Time Limits – The Rules and Their Purpose

  1. The purpose of the Family Law Rules 2004 is outlined in Rule 1.04:-

    … to ensure that each case is resolved in a just and timely manner at a cost to the parties and the court that is reasonable in the circumstances of the case.

    The Rules go on to provide – relevantly as it seems to me – as follows:-

    [1.06]The court must apply these Rules to promote the main purpose, and actively manage each case by:

    (a)encouraging and helping parties to consider and use a dispute resolution method rather than having the case resolved by trial;

    (b)having regard to unresolved risks or other concerns about the welfare of a child involved;

    (c)identifying the issues in dispute early in the case and separating and disposing of any issues that do not need full investigation and trial;

    (d)at an early stage, identifying and matching types of cases to the most appropriate case management procedure;

    (e)setting realistic timetables, and monitoring and controlling the progress of each case;

    (f)ensuring that parties and their lawyers comply with these Rules, any practice directions and procedural orders;

    (g)considering whether the likely benefits of taking a step justify the cost of that step;

    (h)dealing with as many aspects of the case as possible on the same occasion;

    (i)minimising the need for parties and their lawyers to attend court by, if appropriate, relying on documents; and

    (j)having regard to any barriers to a party’s understanding of anything relevant to the case.

    Rule 1.07 provides:  To achieve the main purpose, the court applies these Rules in a way that:

    (a)deals with each case fairly, justly and in a timely manner;

    (b)      encourages parties to negotiate a settlement, if appropriate;

    (c)is proportionate to the issues in a case and their complexity, and the likely costs of the case;

    (d)      promotes the saving of costs;

    (e)gives an appropriate share of the court’s resources to a case, taking into account the needs of other cases; and

    (f)promotes family relationships after resolution of the dispute, where possible.

  2. Among the responsibilities of the parties (and their lawyers) found in rule 1.08 are obligations:-

    (g)assisting the just, timely and cost-effective disposal of cases; and …

    (l)complying with these Rules and any orders.

Extending Time – Principles and Considerations

  1. There is no doubt that the court has power to extend time fixed under the Rules or by a procedural order (see Rule 1.14).

  2. As submitted by the respondent husband, that Rule does not define any criteria to be taken in to account by a court when exercising the discretion to extend time. The wife submits – in my view correctly – that the Rule must be seen in the context of the other provisions of the Rules, particularly those relating to the Rules’ purpose and the manner in which the Rules ought be applied.

  3. Further, it should be noted that the relevant Rules within Schedule 6 (specifically relating to costs) do not specify the carrying out of tasks “within a reasonable period of time” or any other such generality, but, rather, specify specific periods of time with which the parties are required to comply.

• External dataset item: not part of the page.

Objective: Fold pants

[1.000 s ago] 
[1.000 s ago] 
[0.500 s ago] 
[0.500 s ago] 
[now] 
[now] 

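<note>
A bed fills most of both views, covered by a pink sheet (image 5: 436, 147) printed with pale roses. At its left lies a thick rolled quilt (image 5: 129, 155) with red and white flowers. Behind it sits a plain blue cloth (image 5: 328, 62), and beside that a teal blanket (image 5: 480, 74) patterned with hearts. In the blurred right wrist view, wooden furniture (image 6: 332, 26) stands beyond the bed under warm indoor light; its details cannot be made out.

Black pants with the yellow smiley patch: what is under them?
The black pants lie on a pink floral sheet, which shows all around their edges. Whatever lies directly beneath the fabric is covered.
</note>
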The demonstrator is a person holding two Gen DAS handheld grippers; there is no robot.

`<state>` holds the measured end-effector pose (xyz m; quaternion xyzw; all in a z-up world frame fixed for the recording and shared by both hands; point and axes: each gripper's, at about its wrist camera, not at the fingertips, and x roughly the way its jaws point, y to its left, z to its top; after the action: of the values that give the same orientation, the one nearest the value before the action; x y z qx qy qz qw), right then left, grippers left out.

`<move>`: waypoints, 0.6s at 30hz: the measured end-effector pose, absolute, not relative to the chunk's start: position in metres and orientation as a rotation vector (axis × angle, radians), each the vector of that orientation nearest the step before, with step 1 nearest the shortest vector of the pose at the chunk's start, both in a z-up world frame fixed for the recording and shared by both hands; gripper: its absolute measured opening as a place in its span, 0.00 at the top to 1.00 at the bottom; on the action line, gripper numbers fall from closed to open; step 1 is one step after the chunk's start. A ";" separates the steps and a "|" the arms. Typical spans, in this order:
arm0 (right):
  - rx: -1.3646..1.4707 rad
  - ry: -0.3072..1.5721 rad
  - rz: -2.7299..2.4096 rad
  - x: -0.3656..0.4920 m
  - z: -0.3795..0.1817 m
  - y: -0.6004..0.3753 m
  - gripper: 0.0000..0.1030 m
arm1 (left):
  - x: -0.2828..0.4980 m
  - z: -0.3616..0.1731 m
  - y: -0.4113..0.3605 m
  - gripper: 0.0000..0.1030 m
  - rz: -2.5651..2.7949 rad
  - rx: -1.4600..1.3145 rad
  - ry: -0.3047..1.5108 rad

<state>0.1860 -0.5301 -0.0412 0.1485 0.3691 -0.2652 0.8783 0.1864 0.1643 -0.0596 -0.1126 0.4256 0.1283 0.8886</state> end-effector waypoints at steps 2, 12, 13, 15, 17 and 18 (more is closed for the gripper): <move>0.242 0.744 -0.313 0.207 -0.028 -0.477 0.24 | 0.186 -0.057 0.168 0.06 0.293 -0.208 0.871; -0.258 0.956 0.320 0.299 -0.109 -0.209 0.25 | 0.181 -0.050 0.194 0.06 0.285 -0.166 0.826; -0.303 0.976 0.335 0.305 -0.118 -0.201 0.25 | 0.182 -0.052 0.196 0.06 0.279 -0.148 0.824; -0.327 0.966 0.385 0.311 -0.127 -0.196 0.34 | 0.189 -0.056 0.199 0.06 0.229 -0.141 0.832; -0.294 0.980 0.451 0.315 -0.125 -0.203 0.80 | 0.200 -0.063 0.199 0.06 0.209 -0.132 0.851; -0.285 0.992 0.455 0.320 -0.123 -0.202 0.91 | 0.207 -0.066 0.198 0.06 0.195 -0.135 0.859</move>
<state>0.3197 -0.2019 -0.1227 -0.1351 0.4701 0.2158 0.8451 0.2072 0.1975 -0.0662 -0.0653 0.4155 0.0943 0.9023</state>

  4. The principles relevant to the extension of time have been referred to in a number of decisions both in this jurisdiction and elsewhere.  Many were referred to by each of the parties (see eg Marinko & Marinko (1985) FLC 91-609; MHC & Y [2006] FamCA 610; Strudwick v Baker Johnson (1996) FLC 92-683; Gallo v Dawson (1990) 93 ALR 479).

  5. In OP v HM (2002) 29 FamLR 251 at [19] the Full Court of this Court held:-

    The principles to be applied in determining an application for an extension of time are fairly well settled.  Whilst there is a broad discretion, the fundamental issue is whether an extension of time will enable the court to do justice between the parties.  This is normally shown by the applicant demonstrating that there are adequate reasons which explain the delay, that there is a substantial issue to be raised on the hearing of the application, and that no hardship or injustice will be caused to the respondent which cannot be compensated by orders as to costs or otherwise … [references and citations omitted]

  6. The decision just referred to, as well as the earlier decisions cited, were all decided prior to the commencement of the Rules.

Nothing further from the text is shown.